これを踏まえると、個人を強調することで国家を相対化させようとする戦術の限界も浮かんでくる筈です。個人の権利や自由をその侵害者から保護するためには、そのための制度を提供する主体が必要になります。国家をどれほど相対化させても、そうした制度の需要が変化しない限りは、代替の国家的なものが必要になるでしょう。それが不要だと論じれるのは、国家こそが諸悪、人間の負の側面の源泉で、国家さえなければ人間は悪をなさず自然に秩序を形成できると主張する無政府論者だけです。

 

境界線との付き合い方

結局、本書全体で仄めかされているように、境界線と縁をきっぱり切ってしまうという方向性は難しそうです。境界を引くことから完全には逃れられないのであれば、重要になってくるのは境界線との付き合い方ということになります。境界線を引き、「内部」を画定するという行為には必然的に「排除」が伴うことに自覚的になること、既存の境界線もしばしば偶然の産物でしかないことがありうるので、それを絶対化、固定化しないように努めることが主張されます。
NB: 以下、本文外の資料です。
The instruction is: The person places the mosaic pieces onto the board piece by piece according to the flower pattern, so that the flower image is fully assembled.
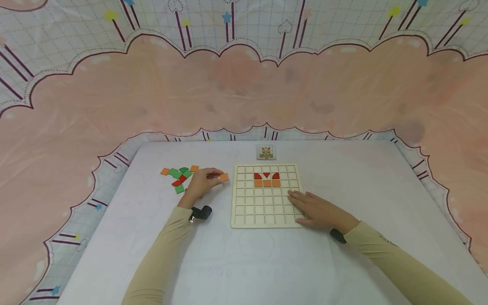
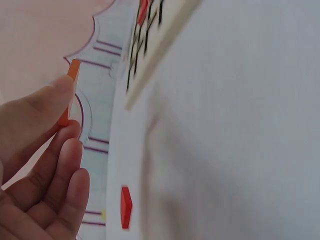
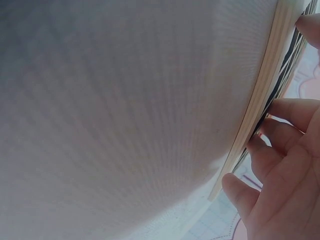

こうして、境界線の恣意性に対する批判を、境界線の一方的解体に向けるのではなく、その相対化や柔軟化に繋げるという積極的役割を期待する方向性が見出される訳です。

 

後半の方では、ベンヤミン、シュミット、アガンベン、デリダなどの様々な議論を引きながら政治の原理的な問題を論じていくので面白く読めるのが多かったです(ここらへんを紹介しようとするときりがないのでこの辺で)。時にはこうした類を読むのも刺激になりますね。